Go to the Log Service console and select a Logstore to go to its query page. Then, you can find the Data Transformation switch. After you enable the switch, you can write code for data transformation.

2

Overview of data transformation functions: https://www.alibabacloud.com/help/doc-detail/159702.htm

Scenario

This article uses the scenario of enriching HTTP codes in Nginx logs as an example to describe log enrichment methods in data transformation.

HTTP status codes are common in access logs.

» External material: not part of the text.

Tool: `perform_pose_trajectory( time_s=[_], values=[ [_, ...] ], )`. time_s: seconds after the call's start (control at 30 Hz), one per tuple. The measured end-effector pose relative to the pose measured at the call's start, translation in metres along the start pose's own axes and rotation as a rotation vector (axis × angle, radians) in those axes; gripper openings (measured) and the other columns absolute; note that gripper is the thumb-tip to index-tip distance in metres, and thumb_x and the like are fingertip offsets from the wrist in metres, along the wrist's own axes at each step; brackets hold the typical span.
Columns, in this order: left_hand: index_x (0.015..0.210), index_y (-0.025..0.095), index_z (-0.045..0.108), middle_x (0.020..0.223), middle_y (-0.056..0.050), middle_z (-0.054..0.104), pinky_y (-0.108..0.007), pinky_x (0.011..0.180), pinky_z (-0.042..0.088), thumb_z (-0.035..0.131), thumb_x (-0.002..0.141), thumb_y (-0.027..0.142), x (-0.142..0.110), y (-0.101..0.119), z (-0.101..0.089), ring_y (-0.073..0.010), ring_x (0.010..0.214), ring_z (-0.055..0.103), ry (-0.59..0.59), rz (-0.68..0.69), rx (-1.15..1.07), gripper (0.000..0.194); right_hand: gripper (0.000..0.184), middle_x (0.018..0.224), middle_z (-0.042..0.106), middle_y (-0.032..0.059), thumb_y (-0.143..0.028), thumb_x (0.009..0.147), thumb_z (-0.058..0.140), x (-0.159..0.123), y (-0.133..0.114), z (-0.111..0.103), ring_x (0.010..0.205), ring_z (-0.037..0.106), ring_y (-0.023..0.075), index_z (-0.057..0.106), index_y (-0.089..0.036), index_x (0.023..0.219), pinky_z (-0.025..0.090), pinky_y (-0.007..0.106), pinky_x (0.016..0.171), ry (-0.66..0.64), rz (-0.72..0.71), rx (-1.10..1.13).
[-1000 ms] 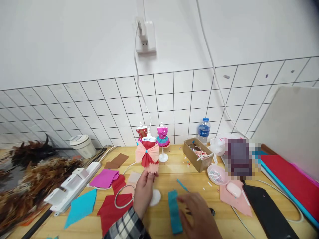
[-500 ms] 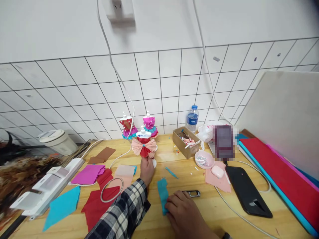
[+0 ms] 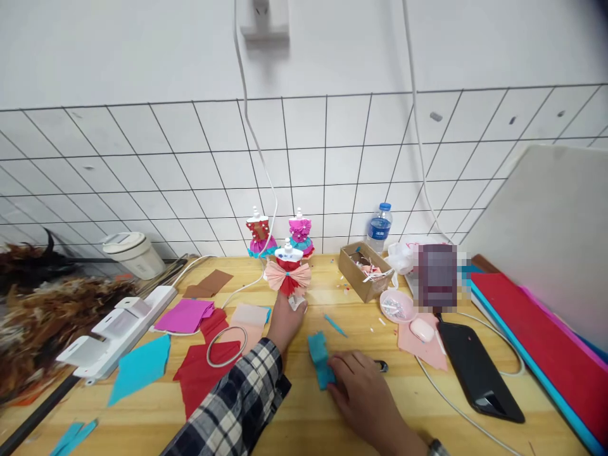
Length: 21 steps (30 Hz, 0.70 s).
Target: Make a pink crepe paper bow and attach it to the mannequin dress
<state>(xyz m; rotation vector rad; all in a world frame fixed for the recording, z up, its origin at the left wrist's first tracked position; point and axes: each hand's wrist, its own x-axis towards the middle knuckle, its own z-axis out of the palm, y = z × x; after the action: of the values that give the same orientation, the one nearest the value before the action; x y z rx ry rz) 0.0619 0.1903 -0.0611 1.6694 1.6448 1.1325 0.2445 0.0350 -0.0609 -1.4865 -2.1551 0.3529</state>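
Note:
My left hand [image 3: 286, 320] is closed around the lower part of a small white dress-form mannequin [image 3: 287, 254], held upright. The mannequin wears a red paper top with a pleated peach bow [image 3: 298, 277]. Its base is mostly hidden by my fingers. My right hand [image 3: 363, 392] lies low over the table, fingers bent, gripping the right edge of a blue crepe paper strip [image 3: 317, 354]. Partly covered by that hand is a dark metal-edged tool [image 3: 381, 366]. Between the hands and the box lies a thin blue paper scrap [image 3: 335, 325].
Two dressed mannequins, one red [image 3: 259, 234] and one pink [image 3: 300, 231], stand by the wall. A cardboard box [image 3: 365, 285], pink bowl [image 3: 396, 306], water bottle [image 3: 379, 227] and black phone [image 3: 479, 370] are right. Left are coloured paper sheets [image 3: 140, 367] and a power strip [image 3: 118, 329].
The view has shifted slightly left, so things appear farther right. My right hand now covers more of the dark tool. My left hand still holds the mannequin.

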Motion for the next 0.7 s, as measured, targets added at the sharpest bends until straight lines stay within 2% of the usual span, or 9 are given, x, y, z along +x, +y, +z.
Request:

If we enrich the HTTP status codes, we can view the status of each request more intuitively and can perform more statistics.

3

The following mapping table lists the meanings of common HTTP codes.

4

Enriching Log Data by Using Data Transformation

Method 1 - Use res_local Advanced Parameters

Assume that the data we want to enrich is a csv file that stores code mappings.

code,alias,category,description
100,1xx,Informational,Continue
101,1xx,Informational,Switching Protocols
...

The code mappings are saved as advanced parameters for data transformation, where the key is http_code and the value is the content of the csv file.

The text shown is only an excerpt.